Wednesday, June 13, 2012

David Nowell Smith on Peter Gizzi's "Correspondence of the Book" in A Poetics of Criticism


On Coherence and Correspondence: Peter Gizzi.

In the blurb to A Poetics of Criticism, we are told that the essays collected within, including ‘Correspondences of the Book’, ‘perform the compositional mutation of enacting as they tell... explore the fluidities and possibilities within a poetics of criticism’. I must say I’m always suspicious of the language of enacting and performance, not out of some conservative grumpiness but rather the opposite: a worry that latent in the enactment-telling distinction we actually find form and content being replayed, when at its most powerful ‘performance’ should be able to short circuit such a reductive approach. And yet, reading ‘Correspondences of the Book’, I find myself in the slightly invidious situation of asking at certain moments, ‘what is the main claim?’, or ‘what is the central argument?’. Maybe this is a hangover from endless weeks of marking student essays, but I think it might point to something more interesting happening in Gizzi’s essay (if ‘essay’ it is).
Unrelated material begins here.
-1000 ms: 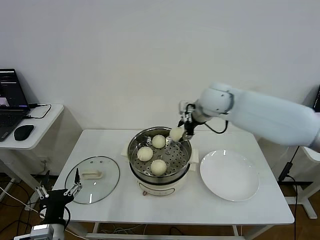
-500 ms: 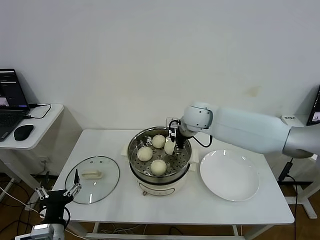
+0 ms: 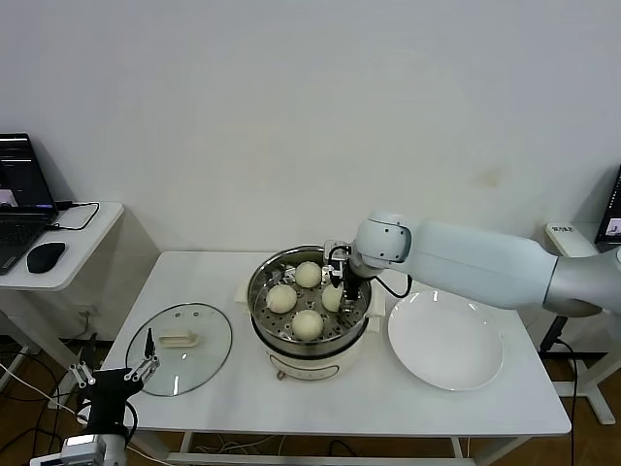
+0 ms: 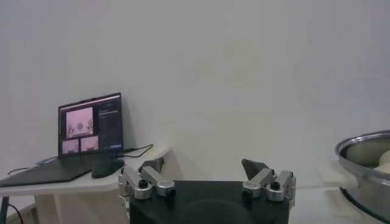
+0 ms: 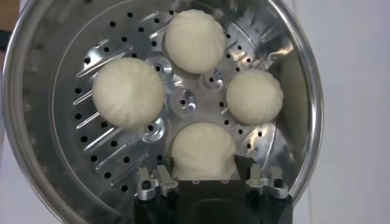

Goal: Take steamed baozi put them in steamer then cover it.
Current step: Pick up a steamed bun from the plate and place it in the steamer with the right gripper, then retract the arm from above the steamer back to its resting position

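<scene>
The steamer (image 3: 254,303) stands mid-table on its cream pot base (image 3: 306,365). Three baozi lie in it, at the back (image 3: 309,275), left (image 3: 281,298) and front (image 3: 308,323). My right gripper (image 3: 338,289) is down inside the basket, shut on the fourth baozi (image 3: 331,297), which rests on or just above the perforated bottom. In the right wrist view my right gripper (image 5: 204,162) clasps this bun (image 5: 203,149), with the other three beyond it. The glass cover (image 3: 201,361) lies flat on the table's left part. My left gripper (image 3: 112,374) is parked low at the left, open and empty.
An empty white plate (image 3: 444,340) lies right of the steamer. A side table at the far left holds a laptop (image 3: 19,204) and a mouse (image 3: 46,256). The left wrist view shows the steamer's rim (image 4: 359,146) and the laptop (image 4: 91,131).
My right gripper has carried the fourth baozi from above the steamer's far right rim down and left into the basket's right side. The left arm has not moved.
</scene>
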Action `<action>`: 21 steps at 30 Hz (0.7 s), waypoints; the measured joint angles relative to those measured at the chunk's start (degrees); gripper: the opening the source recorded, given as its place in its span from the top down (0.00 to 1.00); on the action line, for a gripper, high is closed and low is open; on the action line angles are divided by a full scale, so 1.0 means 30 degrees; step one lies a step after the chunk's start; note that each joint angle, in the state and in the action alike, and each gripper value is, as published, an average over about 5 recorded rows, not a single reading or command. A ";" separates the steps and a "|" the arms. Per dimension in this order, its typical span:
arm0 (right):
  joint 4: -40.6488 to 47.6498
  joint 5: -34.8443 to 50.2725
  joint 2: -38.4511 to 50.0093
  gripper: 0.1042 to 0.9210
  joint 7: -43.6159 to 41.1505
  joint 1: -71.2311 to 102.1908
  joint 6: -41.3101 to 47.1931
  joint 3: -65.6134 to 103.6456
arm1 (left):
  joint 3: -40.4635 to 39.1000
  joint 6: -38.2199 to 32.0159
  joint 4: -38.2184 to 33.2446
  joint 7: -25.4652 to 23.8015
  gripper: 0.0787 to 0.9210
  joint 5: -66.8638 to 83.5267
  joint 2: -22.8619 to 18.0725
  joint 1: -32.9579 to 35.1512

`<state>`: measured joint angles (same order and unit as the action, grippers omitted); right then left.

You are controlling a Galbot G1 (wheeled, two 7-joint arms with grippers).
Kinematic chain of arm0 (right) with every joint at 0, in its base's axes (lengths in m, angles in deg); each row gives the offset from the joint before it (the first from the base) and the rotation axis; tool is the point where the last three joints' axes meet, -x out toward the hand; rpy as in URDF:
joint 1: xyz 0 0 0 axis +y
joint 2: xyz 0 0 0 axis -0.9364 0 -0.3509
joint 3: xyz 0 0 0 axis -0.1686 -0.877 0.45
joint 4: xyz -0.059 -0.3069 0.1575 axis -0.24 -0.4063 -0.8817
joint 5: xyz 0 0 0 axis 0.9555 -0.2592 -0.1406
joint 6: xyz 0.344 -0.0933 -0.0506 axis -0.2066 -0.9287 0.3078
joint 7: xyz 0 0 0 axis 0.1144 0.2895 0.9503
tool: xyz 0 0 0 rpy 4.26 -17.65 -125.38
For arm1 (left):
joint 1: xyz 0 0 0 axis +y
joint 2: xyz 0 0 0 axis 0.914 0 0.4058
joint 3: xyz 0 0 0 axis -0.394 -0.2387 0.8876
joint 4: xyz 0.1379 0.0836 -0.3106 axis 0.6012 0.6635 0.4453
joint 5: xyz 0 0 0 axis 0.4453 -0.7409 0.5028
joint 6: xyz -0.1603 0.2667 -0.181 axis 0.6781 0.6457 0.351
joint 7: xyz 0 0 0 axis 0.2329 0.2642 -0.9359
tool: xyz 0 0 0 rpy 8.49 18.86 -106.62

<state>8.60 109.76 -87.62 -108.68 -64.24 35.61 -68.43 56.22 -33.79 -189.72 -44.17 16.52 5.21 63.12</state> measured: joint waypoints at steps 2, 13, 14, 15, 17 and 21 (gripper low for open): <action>-0.0167 -0.0101 0.0183 0.14 -0.0001 -0.0059 0.0008 0.0209 | 0.0032 0.0009 -0.0017 0.0002 0.12 0.0016 0.0035 -0.0016; -0.2530 -0.0016 0.2448 0.12 0.1430 0.0502 -0.0139 0.2255 | -0.0178 0.0068 0.0129 0.0010 0.12 0.0049 0.0070 -0.0365; -0.2845 0.0150 0.2776 0.12 0.1776 0.0686 -0.0229 0.2546 | -0.0199 0.0068 0.0155 0.0010 0.12 0.0047 0.0073 -0.0389; -0.3181 0.0338 0.3138 0.12 0.2179 0.0932 -0.0345 0.2895 | -0.0219 0.0068 0.0180 0.0011 0.12 0.0041 0.0074 -0.0410; -0.3871 0.0695 0.3912 0.12 0.3104 0.1628 -0.0638 0.3746 | -0.0270 0.0069 0.0235 0.0011 0.12 0.0018 0.0075 -0.0435; -0.5242 0.1150 0.5583 0.12 0.5326 0.4103 -0.1675 0.6275 | -0.0407 0.0068 0.0386 0.0007 0.12 -0.0040 0.0070 -0.0505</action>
<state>-7.13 113.21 -70.87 -92.70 -51.93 30.58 -49.60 55.00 -33.59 -188.56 -44.15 16.40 5.42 61.60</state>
As it strikes me, the essay uses the declarative sentence, the assertive judgment, in such a way as to imply a ‘content’, but sets up correspondences between these declarative sentences which will resist their cohering into an ‘argument’. The sentences claim something, certainly, claim a good many things, but they do not thereby become ‘claims’. The essay demands that we read within this double-bind.
And so, the question I wish to pose of this essay is the following: in what ways does this essay cohere? What kind of coherence is at issue?
Firstly, we can note two apparently conflicting assertions on coherence, given in close proximity:

            The true test of poetry is in its ability to endure and cohere in time (180).
            Do not try to make it all cohere (181).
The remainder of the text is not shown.